Recorded data:
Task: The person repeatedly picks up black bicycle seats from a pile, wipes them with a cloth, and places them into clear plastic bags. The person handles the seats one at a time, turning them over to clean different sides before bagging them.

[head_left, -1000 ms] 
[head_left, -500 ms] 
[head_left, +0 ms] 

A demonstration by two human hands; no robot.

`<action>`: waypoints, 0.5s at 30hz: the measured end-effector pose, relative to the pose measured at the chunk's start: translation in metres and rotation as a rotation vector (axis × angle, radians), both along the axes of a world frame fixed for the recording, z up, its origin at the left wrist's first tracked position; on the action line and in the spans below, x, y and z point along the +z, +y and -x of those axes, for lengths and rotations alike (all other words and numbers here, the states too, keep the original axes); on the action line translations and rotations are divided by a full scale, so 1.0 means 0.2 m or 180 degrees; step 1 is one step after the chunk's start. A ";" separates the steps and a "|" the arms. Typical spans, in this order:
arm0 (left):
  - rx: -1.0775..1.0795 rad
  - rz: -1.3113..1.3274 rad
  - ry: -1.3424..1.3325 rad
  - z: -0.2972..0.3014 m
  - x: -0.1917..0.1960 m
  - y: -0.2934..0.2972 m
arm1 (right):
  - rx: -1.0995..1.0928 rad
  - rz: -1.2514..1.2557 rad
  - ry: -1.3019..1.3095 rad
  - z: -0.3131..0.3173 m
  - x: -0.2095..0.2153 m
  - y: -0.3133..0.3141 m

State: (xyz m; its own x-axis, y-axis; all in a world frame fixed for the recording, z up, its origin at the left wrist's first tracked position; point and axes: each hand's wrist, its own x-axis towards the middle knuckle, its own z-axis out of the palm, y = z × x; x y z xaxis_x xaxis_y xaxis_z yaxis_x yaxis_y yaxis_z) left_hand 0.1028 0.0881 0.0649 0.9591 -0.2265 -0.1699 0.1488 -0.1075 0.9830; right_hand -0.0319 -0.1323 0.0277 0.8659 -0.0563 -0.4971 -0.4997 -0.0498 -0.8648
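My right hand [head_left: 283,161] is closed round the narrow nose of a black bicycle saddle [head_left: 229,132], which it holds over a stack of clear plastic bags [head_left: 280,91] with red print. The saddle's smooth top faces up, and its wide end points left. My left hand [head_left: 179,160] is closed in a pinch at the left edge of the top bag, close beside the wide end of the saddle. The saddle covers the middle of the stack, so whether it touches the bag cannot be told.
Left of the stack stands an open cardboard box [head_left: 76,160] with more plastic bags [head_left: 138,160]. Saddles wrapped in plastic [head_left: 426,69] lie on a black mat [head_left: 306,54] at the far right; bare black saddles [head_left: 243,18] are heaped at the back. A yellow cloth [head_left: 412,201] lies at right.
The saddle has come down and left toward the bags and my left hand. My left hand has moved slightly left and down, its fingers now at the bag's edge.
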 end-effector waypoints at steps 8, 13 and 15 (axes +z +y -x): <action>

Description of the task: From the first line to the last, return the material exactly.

Exercise response:
Task: The person repeatedly picks up black bicycle seats from a pile, wipes them with a cloth, and places them into clear plastic bags. The person handles the seats one at a time, turning them over to clean different sides before bagging them.

[head_left, -1000 ms] 
[head_left, -500 ms] 
[head_left, +0 ms] 

A demonstration by two human hands; no robot.

`<action>`: waypoints, 0.5s at 30hz: the measured end-effector pose, relative to the pose measured at the chunk's start: translation in metres and rotation as a rotation vector (axis × angle, radians), both along the axes of a world frame fixed for the recording, z up, its origin at the left wrist's first tracked position; on the action line and in the spans below, x, y and z point along the +z, +y and -x of those axes, for lengths and rotations alike (all other words and numbers here, the states too, keep the original axes); on the action line translations and rotations are divided by a full scale, so 1.0 means 0.2 m or 180 degrees; step 1 is one step after the chunk's start. A ";" separates the steps and a "|" the arms. Typical spans, in this order:
arm0 (left):
  - rx: -1.0775..1.0795 rad
  - rz: -1.3113..1.3274 rad
  - ry: -1.3424..1.3325 rad
  - z: -0.2972..0.3014 m
  - x: -0.1917..0.1960 m
  - y: -0.2934..0.2972 m
arm1 (right):
  - rx: -1.0995..1.0928 rad
  - rz: -1.2514..1.2557 rad
  - ry: -1.3019..1.3095 rad
  - z: -0.3131..0.3173 m
  - x: -0.2095..0.2153 m
  - y: -0.3133..0.3141 m

State: (xyz m; its own x-axis, y-axis; all in a world frame fixed for the recording, z up, its origin at the left wrist's first tracked position; point and axes: each hand's wrist, its own x-axis towards the middle knuckle, its own z-axis out of the palm, y = z × x; x y z xaxis_x xaxis_y xaxis_z yaxis_x yaxis_y yaxis_z) left_hand 0.1028 0.0881 0.0649 0.9591 -0.2265 -0.1699 0.1488 -0.1075 0.9830; right_hand -0.0319 -0.1323 0.0277 0.8659 -0.0563 -0.4971 -0.4997 -0.0498 -0.8648
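My right hand [head_left: 283,161] is closed round the narrow nose of a black bicycle saddle [head_left: 229,132], which it holds over a stack of clear plastic bags [head_left: 280,91] with red print. The saddle's smooth top faces up, and its wide end points left. My left hand [head_left: 179,160] is closed in a pinch at the left edge of the top bag, close beside the wide end of the saddle. The saddle covers the middle of the stack, so whether it touches the bag cannot be told.
Left of the stack stands an open cardboard box [head_left: 76,160] with more plastic bags [head_left: 138,160]. Saddles wrapped in plastic [head_left: 426,69] lie on a black mat [head_left: 306,54] at the far right; bare black saddles [head_left: 243,18] are heaped at the back. A yellow cloth [head_left: 412,201] lies at right.
The saddle has come down and left toward the bags and my left hand. My left hand has moved slightly left and down, its fingers now at the bag's edge.
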 end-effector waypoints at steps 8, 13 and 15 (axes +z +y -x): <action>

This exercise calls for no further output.